TASK DIRECTIONS.
Look for "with" in every line of the listing. Copy the lines that have it.

DATA BLOCK.
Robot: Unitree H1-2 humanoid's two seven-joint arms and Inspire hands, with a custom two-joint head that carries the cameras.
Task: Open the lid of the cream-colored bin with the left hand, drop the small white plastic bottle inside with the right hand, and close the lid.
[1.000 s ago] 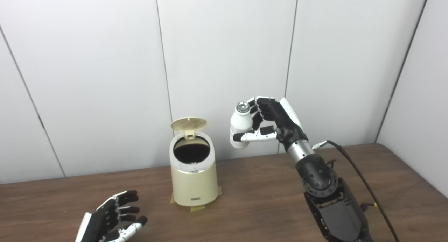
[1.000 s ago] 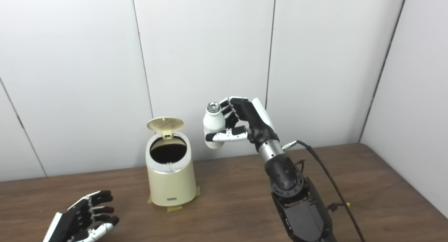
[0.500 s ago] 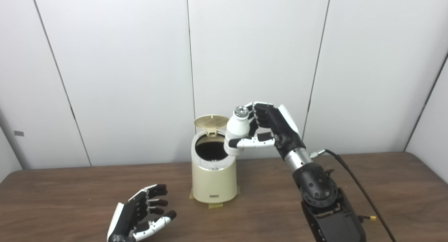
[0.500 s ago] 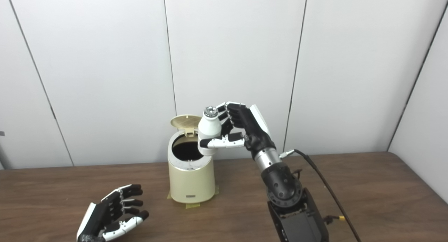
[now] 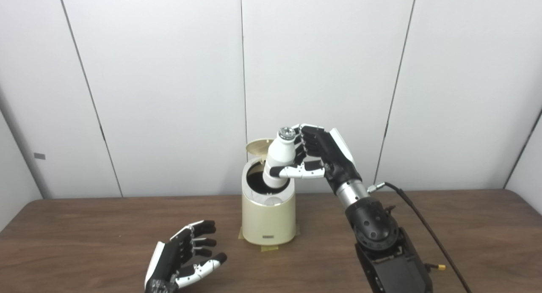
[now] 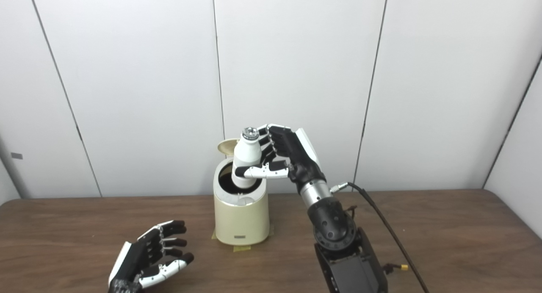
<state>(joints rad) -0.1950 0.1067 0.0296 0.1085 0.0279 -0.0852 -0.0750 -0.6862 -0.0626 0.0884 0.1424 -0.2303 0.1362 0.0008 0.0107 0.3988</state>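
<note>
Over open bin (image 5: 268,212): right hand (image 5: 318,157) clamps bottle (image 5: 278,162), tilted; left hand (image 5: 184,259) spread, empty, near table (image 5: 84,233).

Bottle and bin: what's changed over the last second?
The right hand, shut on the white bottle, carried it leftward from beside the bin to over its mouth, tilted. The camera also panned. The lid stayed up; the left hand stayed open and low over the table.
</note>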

ANSWER TO THIS TASK.
Robot: Unitree H1-2 humanoid's two seven-joint arms and Inspire hands, with a custom two-joint head that carries the cameras.
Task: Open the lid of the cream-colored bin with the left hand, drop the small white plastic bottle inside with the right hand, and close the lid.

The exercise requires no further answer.